A regional flood impact prediction tool using machine learning to manage flood risk in real-time. A case study in New Zealand.

Phil Mourot, Nick Lim, Bernhard Pfahringer, and Albert Bifet
Phil Mourot et al.
  • Computer Science, University of Waikato, Hamilton, New Zealand (

Regional resilience has been identified as a key strategic priority for the Waikato Regional Council in New Zealand. Weather extremes are going to impact more our communities and what is important is how the regions can anticipate and respond to the impact of climate change. Flooding is the Waikato region’s most frequent and widespread natural hazard. The council’s priority is to prevent risks to people and property by providing flood protection and flood warnings. The local government works close to emergency services and civil defence to help people at risk. In addition to flood defences, flood impact prediction can help our communities be more resilient. This research is part of the TAIAO project ( that aims to develop new machine learning (ML) methods to provide a robust and fit-for-purpose tool to help New Zealand solve critical environmental problems. Over the past decade, increased research has aimed to develop new hydrological models for flood forecasting using machine learning. A data-driven approach provides the ability to deliver reliable results, especially for short-term forecasts, without the complete and complex knowledge of the physical processes usually required by a physically-based approach. Our research focuses on developing a regional real-time flood forecasting tool for emergency management that can run with low computational effort and a small number of parameters. Our target is to provide a better flood prediction with available information from the observation network. For our pilot study, we focus on the Coromandel Peninsula, a popular destination for the holidays, and where the weather is often challenging to forecast, like in New Zealand in general. We have used and compared the capability of various ML models to provide accurate results with low timing errors. To solve the problem of lagged prediction, we have developed a more holistic approach that combines hydrological state parameters and Long Short-Term Memory networks (LSTM).

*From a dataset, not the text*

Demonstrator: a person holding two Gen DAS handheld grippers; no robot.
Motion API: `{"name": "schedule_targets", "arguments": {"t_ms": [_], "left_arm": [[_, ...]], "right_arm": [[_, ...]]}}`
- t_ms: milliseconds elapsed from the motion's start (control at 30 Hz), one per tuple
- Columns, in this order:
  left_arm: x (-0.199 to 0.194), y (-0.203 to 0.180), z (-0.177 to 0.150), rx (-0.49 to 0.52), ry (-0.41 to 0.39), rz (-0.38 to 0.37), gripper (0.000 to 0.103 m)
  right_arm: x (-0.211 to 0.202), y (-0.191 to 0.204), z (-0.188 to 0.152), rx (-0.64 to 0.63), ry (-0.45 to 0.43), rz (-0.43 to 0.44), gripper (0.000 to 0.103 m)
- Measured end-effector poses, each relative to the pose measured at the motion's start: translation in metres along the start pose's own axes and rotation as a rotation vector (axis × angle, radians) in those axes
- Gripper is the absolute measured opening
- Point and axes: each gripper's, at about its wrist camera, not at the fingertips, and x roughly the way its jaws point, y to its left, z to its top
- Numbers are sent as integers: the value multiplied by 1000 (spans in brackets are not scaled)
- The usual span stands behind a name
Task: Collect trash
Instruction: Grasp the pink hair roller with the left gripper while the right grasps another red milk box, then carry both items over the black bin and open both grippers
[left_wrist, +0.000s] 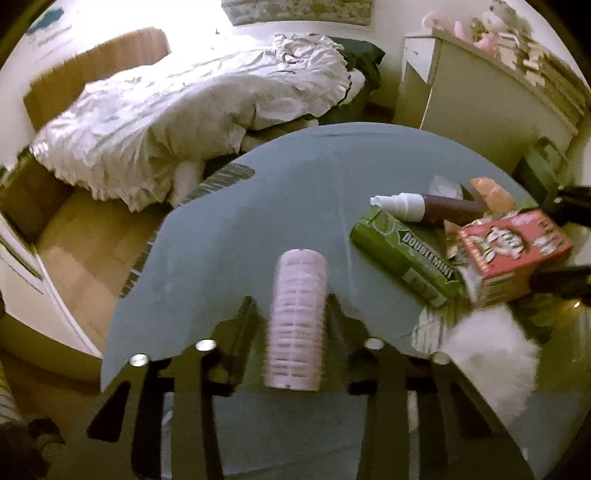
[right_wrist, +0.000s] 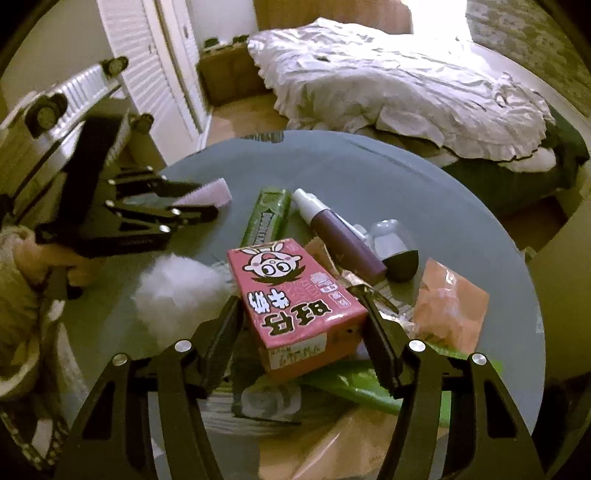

From these preliminary results, we demonstrate the real challenge to embed our LSTM-based model into operational procedures to predict with a lead time from 1 hour to 6 hours the severity of the impacts of heavy rainfall. The predictions are presented in a helpful way that facilitates decision-making and improves the regional flood response management.

How to cite: Mourot, P., Lim, N., Pfahringer, B., and Bifet, A.: A regional flood impact prediction tool using machine learning to manage flood risk in real-time. A case study in New Zealand., EGU General Assembly 2022, Vienna, Austria, 23–27 May 2022, EGU22-12455,, 2022.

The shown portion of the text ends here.